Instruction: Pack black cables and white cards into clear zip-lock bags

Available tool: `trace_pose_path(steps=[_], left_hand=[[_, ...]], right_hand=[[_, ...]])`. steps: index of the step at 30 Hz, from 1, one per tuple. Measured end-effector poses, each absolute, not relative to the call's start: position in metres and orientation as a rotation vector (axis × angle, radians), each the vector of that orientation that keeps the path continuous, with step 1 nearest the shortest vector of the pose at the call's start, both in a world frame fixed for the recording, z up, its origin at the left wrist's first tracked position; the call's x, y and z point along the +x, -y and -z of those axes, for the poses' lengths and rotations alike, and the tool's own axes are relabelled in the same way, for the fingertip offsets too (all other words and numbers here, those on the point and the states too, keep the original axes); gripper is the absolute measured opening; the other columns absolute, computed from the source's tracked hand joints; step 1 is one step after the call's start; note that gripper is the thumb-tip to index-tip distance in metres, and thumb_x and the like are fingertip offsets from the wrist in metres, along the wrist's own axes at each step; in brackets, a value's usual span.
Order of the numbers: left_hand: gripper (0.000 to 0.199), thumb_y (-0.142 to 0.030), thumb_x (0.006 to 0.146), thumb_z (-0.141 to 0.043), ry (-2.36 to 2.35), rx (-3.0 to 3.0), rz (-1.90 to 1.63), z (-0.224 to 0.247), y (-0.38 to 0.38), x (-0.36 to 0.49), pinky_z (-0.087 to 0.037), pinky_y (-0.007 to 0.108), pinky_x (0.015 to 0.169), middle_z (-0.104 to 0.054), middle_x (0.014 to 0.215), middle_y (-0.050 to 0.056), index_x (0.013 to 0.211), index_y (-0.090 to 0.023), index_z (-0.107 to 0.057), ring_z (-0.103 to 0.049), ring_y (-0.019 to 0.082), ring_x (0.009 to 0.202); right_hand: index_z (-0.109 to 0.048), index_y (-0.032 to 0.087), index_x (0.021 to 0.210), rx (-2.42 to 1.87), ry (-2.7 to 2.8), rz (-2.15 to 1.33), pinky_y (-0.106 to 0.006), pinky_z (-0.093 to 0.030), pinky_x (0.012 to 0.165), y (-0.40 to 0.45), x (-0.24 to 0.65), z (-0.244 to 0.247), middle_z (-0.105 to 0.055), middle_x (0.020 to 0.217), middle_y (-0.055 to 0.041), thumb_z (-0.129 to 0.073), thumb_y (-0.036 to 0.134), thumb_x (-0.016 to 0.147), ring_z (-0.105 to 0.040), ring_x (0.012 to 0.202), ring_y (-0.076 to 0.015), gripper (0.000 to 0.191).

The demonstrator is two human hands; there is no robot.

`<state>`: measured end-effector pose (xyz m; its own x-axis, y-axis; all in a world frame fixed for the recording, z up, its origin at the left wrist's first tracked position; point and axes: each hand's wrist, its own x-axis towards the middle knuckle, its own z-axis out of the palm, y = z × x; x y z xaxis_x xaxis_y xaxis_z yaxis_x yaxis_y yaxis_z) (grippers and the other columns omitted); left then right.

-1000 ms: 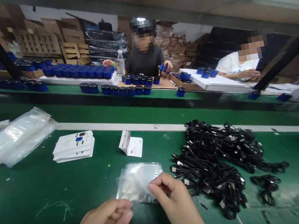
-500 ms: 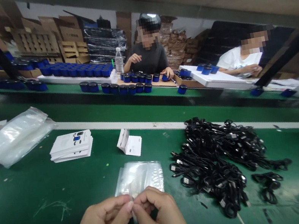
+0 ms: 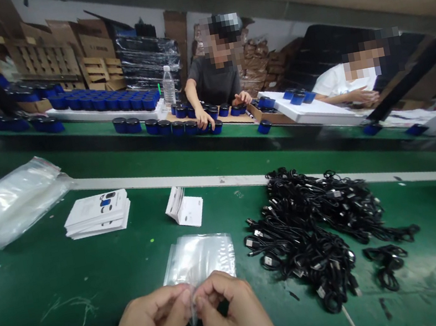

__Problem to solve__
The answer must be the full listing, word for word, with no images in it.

__Result below__
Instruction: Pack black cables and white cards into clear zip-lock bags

Available tool: `trace_pose_path(steps=[_], left_hand=[[_, ...]], right_hand=[[_, ...]])`. steps: index of the step at 30 Hz, from 1, one per tuple. Measured end-effector poses, each absolute, not relative to the call's start: position in metres and orientation as a rotation vector (axis × angle, radians), each the vector of that orientation that keeps the path continuous, with step 1 nearest the shortest vector of the pose at the call's start, both in a world frame fixed for the recording, z up, its origin at the left wrist's first tracked position; the call's x, y and z point along the +x, -y and -z of those axes, for the poses' lengths and rotations alike, and the tool's own axes are relabelled in the same way, for the fingertip offsets too (all other words and numbers here, those on the point and the states too, keep the original axes); gripper is the absolute measured opening; the other columns absolute, computed from the source's tracked hand joints; step 1 is one step after the call's start; note that gripper is the thumb-tip to index-tip distance in metres, and thumb_x and the like are fingertip offsets from the wrist in metres, along the wrist's own axes at each step; in brackets, a value's usual span.
Order of the numbers: left_hand: gripper (0.000 to 0.199), thumb_y (-0.142 to 0.030), thumb_x (0.006 to 0.146), thumb_z (-0.141 to 0.043), ry (-2.36 to 2.35), rx (-3.0 to 3.0), rz (-1.90 to 1.63), z (-0.224 to 0.247), y (-0.38 to 0.38), x (-0.36 to 0.49), pinky_z (-0.087 to 0.037), pinky_y (-0.007 to 0.108), pinky_x (0.015 to 0.169), middle_z (-0.104 to 0.054), middle_x (0.014 to 0.215), middle_y (-0.050 to 0.056), index_x (0.013 to 0.211), index_y (-0.090 to 0.023), index_z (-0.107 to 0.057), ring_z (-0.103 to 0.049), ring_y (-0.019 to 0.082), ring_x (0.009 to 0.202); right_hand: index_z (-0.109 to 0.048), index_y (-0.032 to 0.087), index_x (0.021 to 0.210), rx (-2.42 to 1.87), ry (-2.7 to 2.8), rz (-2.15 to 1.33), pinky_y (-0.106 to 0.006), pinky_z (-0.093 to 0.030), pinky_x (0.012 to 0.165), y (-0.40 to 0.45), x (-0.24 to 0.65), z (-0.244 to 0.247), middle_z (-0.105 to 0.055), middle_x (0.020 to 0.217), middle_y (-0.055 to 0.041), thumb_z (-0.129 to 0.073), thumb_y (-0.036 to 0.134), thumb_x (-0.016 to 0.147), ring_z (-0.105 to 0.040), ring_x (0.012 to 0.202), ring_y (-0.076 to 0.015), gripper (0.000 to 0.191).

The demonstrator is two human hands; there is no robot.

`<state>`: measured end-effector pose (xyz m; its own x-axis, y-axis; all in a world frame fixed for the recording, z up, its origin at the left wrist's first tracked position; point and axes: each hand's wrist, its own x-axis towards the middle knuckle, its own z-axis out of the palm, y = z × x; x y z xaxis_x xaxis_y xaxis_z yaxis_x yaxis_y yaxis_z) (grippers and the other columns omitted); left then right.

-1000 ms: 
-500 ms: 
+0 ms: 

The output is now finished.